Exercise data.

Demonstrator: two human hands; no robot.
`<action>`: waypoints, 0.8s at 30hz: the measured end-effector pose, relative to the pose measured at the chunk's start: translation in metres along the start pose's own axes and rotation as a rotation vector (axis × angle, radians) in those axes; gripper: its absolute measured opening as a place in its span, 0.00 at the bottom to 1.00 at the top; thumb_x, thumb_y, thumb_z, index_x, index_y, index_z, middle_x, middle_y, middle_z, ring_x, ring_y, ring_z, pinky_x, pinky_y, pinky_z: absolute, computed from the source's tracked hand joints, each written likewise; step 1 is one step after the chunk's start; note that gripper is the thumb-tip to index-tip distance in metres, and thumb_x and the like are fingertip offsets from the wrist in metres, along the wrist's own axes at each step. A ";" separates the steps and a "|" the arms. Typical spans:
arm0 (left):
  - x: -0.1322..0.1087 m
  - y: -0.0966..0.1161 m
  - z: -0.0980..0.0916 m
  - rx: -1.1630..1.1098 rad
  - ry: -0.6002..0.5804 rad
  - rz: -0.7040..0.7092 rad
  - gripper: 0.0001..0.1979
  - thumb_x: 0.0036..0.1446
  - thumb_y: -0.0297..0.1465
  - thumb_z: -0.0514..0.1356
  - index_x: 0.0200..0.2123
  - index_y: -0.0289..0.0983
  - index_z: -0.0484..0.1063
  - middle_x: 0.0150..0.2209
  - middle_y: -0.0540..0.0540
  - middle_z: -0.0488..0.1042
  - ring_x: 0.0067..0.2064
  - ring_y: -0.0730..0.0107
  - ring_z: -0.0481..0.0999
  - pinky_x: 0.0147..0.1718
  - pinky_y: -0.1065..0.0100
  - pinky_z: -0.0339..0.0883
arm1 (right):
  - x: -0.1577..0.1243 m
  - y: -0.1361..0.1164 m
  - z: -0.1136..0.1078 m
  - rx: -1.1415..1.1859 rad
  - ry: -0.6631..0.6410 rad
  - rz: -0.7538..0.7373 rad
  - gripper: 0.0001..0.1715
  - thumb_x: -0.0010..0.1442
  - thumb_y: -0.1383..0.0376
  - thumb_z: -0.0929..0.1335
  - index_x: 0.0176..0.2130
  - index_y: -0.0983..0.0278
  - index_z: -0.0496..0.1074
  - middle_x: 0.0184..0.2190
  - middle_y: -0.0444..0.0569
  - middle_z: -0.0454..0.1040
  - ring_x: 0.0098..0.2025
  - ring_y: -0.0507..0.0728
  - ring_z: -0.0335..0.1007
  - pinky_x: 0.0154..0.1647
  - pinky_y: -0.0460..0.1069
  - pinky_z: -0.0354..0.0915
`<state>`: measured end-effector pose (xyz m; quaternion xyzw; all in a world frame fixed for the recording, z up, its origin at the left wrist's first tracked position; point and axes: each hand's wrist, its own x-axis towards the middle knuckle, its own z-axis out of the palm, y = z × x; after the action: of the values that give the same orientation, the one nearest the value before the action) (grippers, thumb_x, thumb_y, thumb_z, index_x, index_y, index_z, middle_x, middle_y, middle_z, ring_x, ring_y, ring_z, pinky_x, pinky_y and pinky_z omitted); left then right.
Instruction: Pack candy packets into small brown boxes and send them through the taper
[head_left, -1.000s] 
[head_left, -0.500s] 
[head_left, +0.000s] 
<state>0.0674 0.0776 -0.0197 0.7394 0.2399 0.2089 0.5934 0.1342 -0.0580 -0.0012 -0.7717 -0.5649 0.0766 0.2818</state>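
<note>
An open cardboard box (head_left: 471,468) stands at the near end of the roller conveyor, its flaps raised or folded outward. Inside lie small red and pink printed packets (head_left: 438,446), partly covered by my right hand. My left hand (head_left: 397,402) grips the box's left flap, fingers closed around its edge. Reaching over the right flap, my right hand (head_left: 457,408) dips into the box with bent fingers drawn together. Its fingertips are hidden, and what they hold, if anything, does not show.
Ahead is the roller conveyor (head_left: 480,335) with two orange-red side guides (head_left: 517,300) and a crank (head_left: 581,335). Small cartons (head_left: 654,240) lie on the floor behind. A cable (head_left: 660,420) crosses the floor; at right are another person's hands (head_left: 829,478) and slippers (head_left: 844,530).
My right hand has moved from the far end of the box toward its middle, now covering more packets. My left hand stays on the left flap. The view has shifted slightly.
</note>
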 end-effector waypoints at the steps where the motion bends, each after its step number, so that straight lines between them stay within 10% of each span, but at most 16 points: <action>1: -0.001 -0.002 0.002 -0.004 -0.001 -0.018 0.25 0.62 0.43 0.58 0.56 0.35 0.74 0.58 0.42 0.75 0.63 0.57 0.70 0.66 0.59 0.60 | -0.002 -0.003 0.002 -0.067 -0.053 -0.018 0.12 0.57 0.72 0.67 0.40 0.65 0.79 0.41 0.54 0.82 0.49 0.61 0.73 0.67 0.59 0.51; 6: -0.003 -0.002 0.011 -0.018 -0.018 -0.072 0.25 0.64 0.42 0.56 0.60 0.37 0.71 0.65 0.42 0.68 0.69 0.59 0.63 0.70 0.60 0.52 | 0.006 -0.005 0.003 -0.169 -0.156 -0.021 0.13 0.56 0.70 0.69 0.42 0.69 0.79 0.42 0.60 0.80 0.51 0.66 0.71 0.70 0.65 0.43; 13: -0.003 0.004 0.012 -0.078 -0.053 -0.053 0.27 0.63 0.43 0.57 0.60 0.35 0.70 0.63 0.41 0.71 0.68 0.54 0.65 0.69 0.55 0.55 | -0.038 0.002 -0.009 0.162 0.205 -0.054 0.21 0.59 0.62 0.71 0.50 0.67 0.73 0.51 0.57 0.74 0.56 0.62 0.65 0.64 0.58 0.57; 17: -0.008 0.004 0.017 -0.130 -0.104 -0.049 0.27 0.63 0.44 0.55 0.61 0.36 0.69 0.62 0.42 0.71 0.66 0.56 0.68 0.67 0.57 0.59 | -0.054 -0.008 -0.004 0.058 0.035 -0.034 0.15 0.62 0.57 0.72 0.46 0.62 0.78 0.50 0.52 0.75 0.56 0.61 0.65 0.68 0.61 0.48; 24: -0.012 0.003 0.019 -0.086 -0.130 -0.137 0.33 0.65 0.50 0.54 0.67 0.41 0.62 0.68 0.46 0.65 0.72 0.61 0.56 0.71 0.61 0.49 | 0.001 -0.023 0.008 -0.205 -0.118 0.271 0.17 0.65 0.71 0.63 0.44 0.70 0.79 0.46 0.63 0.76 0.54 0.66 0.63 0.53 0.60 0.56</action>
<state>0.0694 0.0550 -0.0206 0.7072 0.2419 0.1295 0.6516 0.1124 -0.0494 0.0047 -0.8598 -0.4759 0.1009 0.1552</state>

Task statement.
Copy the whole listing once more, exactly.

Reply.
Demonstrator: two human hands; no robot.
`<action>`: waypoints, 0.8s at 30hz: the measured end-effector pose, relative to the pose measured at the chunk's start: translation in metres along the start pose's own axes and rotation as a rotation vector (axis × angle, radians) in those axes; gripper: its absolute measured opening as a place in its span, 0.00 at the bottom to 1.00 at the top; thumb_x, thumb_y, thumb_z, index_x, index_y, index_z, middle_x, middle_y, middle_z, ring_x, ring_y, ring_z, pinky_x, pinky_y, pinky_z: absolute, computed from the source's tracked hand joints, each written likewise; step 1 is one step after the chunk's start; note that gripper is the thumb-tip to index-tip distance in metres, and thumb_x and the like are fingertip offsets from the wrist in metres, along the wrist's own axes at each step. A ";" separates the steps and a "|" the arms. Typical spans:
arm0 (left):
  - x: -0.1322..0.1087 m
  - y: -0.0966..0.1161 m
  - z: -0.0980..0.0916 m
  - rx: -1.1630..1.1098 rad
  - ry: -0.6002..0.5804 rad
  - rz: -0.7040..0.7092 rad
  - gripper: 0.0001..0.1979
  - thumb_x: 0.0036..0.1446
  - thumb_y: -0.0297..0.1465
  - thumb_z: -0.0514..0.1356
  - index_x: 0.0200..0.2123
  - index_y: -0.0289..0.0983
  - index_z: -0.0484..0.1063
  - middle_x: 0.0150..0.2209
  - middle_y: -0.0540..0.0540
  - middle_z: -0.0488..0.1042
  - ring_x: 0.0067..0.2064
  - ring_y: -0.0730..0.0107
  - ring_z: -0.0481..0.0999
  - pinky_x: 0.0147..0.1718
  - pinky_y: -0.1065..0.0100
  - pinky_z: -0.0339..0.0883
arm1 (right):
  - x: -0.1577..0.1243 m
  - y: -0.1361..0.1164 m
  - z: -0.1136..0.1078 m
  - rx: -1.1415..1.1859 rad
  - ry: -0.6631..0.6410 rad
  - rz: -0.7538..0.7373 rad
  - gripper: 0.0001..0.1715
  - thumb_x: -0.0010..0.1442
  - thumb_y: -0.1383..0.0376
  - thumb_z: -0.0929..0.1335
  - index_x: 0.0176..0.2130
  - index_y: -0.0983..0.0278
  - index_z: -0.0496..0.1074
  - middle_x: 0.0184..0.2190
  - middle_y: -0.0444..0.0569
  - middle_z: -0.0454..0.1040
  - ring_x: 0.0098..0.2025
  - ring_y: -0.0507..0.0728
  - ring_z: -0.0335..0.1007
  - pinky_x: 0.0154..0.1647
  - pinky_y: -0.0460..0.1069
  - pinky_z: -0.0354..0.0915
`<state>`: measured end-effector pose (xyz m; quaternion xyzw; all in a world frame fixed for the recording, z up, its origin at the left wrist's first tracked position; point and axes: each hand's wrist, its own x-axis towards the middle knuckle, its own z-axis out of the palm, y = z × x; after the action: of the values that give the same orientation, the one nearest the value before the action) (grippers, thumb_x, thumb_y, thumb_z, index_x, index_y, index_z, middle_x, middle_y, middle_z, ring_x, ring_y, ring_z, pinky_x, pinky_y and pinky_z omitted); left then right.
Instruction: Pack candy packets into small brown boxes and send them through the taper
[head_left, -1.000s] 
[head_left, -0.500s] 
[head_left, +0.000s] 
<state>0.0674 0.0776 -0.0197 0.7394 0.2399 0.2089 0.5934 0.1342 -0.0580 -0.0012 -0.7717 -0.5649 0.0766 0.2818</state>
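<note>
An open cardboard box (head_left: 471,468) stands at the near end of the roller conveyor, its flaps raised or folded outward. Inside lie small red and pink printed packets (head_left: 438,446), partly covered by my right hand. My left hand (head_left: 397,402) grips the box's left flap, fingers closed around its edge. Reaching over the right flap, my right hand (head_left: 457,408) dips into the box with bent fingers drawn together. Its fingertips are hidden, and what they hold, if anything, does not show.
Ahead is the roller conveyor (head_left: 480,335) with two orange-red side guides (head_left: 517,300) and a crank (head_left: 581,335). Small cartons (head_left: 654,240) lie on the floor behind. A cable (head_left: 660,420) crosses the floor; at right are another person's hands (head_left: 829,478) and slippers (head_left: 844,530).
My right hand has moved from the far end of the box toward its middle, now covering more packets. My left hand stays on the left flap. The view has shifted slightly.
</note>
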 end-effector waypoints at the steps where the motion bends, each after its step number, so that straight lines between them stay within 10% of each span, but at most 16 points: <action>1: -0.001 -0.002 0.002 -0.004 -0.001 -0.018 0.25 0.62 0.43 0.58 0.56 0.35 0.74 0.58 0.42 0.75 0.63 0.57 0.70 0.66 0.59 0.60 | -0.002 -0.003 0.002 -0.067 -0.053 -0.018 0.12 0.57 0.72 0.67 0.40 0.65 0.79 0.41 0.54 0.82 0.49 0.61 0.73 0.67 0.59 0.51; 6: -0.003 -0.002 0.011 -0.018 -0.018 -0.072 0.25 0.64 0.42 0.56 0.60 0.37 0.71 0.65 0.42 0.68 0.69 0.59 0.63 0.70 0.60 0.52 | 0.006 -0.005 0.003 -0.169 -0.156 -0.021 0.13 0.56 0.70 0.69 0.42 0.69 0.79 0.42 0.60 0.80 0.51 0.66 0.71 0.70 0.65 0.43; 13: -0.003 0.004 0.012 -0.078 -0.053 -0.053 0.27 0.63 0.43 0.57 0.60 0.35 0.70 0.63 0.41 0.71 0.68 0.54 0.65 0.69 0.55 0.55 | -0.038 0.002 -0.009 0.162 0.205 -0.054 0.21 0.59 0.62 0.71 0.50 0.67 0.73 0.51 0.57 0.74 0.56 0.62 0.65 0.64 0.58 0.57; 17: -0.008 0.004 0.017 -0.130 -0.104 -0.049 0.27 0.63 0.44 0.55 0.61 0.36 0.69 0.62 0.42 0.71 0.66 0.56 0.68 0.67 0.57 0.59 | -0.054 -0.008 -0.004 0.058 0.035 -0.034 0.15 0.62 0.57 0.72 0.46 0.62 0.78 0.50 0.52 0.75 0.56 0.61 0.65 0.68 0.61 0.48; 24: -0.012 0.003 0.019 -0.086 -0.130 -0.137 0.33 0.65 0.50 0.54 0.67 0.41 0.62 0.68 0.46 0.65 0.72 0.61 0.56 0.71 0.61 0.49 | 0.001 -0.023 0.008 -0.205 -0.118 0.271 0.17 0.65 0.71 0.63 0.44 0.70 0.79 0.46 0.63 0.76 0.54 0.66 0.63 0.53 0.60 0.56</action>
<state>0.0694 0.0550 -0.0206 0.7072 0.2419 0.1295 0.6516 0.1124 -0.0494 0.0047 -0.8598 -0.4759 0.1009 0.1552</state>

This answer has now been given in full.